Page:De Gerlache - Le premier hivernage dans les glaces antarctiques, 1902.djvu/72

Cette page a été validée par deux contributeurs.
VOYAGE DE LA BELGICA.

Quand nous ne jouons pas aux cartes, la lecture occupe nos soirées jusqu’à onze heures, heure à laquelle invariablement on éteint la lampe du carré.

Nous recherchons avidement les livres qui peuvent détourner nos pensées de notre triste situation. Je trouve pour ma part un charme tout particulier à la lecture d’Africaines, le livre attachant dans lequel mon ami Lemaire a si heureusement évoqué l’Afrique : ces visions empruntent au contraste un charme puissant.

Le 21 juin, à six heures, temps du bord, a lieu pour nous le solstice d’hiver.

Le vent est du Sud-Ouest, il fait très froid, l’air est très transparent. À partir de ce moment, les jours vont croître ou plutôt, puisqu’il n’y a pas de jour et que le soleil ne se montrera à l’horizon que dans cinq semaines, l’aurore et le crépuscule seront de plus en plus longs.

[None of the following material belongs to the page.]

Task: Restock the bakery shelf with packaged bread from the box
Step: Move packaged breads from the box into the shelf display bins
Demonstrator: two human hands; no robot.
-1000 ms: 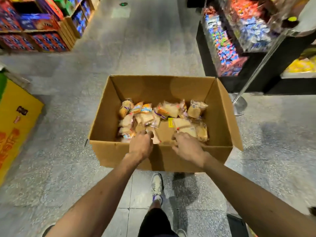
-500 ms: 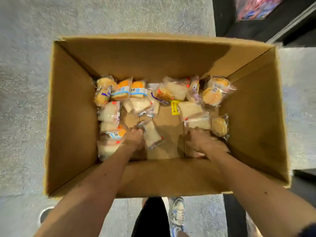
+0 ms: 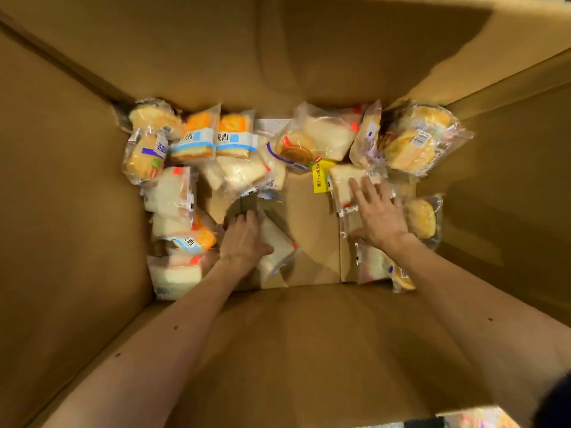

L’atmosphère étant exceptionnellement pure ce jour-là, on pouvait lire, sur le pont, de onze heures du matin à une heure de l’après-midi, des caractères d’imprimerie de la grosseur de ceux-ci.

À midi, le ciel était merveilleusement coloré ; le fond d’azur sur lequel se détachaient, brillantes, Jupiter et quelques étoiles de première grandeur, était diapré à l’horizon de toutes les couleurs du spectre solaire, tandis que, dans la région zénithale, un amas de cirri vivement teintés de rose s’estompaient sur la voûte de saphir.

Notre situation devait s’améliorer avec le retour du soleil. Cet événement, mémorable pour nous, et qui fut salué avec une joie profonde, se produisit le 21 juillet.

À cette date, nos couleurs, hissées au grand mât, fêtèrent à la fois l’anniversaire de la dynastie belge et la réapparition de l’astre radieux qui nous avait tant manqué.

À vrai dire, le soleil ne s’éleva pas encore au-dessus de notre horizon ce jour-là. Mais comme, à midi, il n’en était plus qu’à quelques minutes de degré, nous pûmes apercevoir un fragment du disque, du haut d’un iceberg voisin dont nous avions fait l’ascension tout exprès.

En même temps, ses rayons, sans descendre jusqu’au pont de la Belgica, dorèrent un instant les plis du pavillon tricolore qui flottait au sommet du grand mât.

Après qu’il eut disparu, nous demeurâmes pendant quelque temps en contemplation devant la lueur qui se reflétait encore sur l’horizon ; puis tout retomba aux ténèbres des dernières semaines.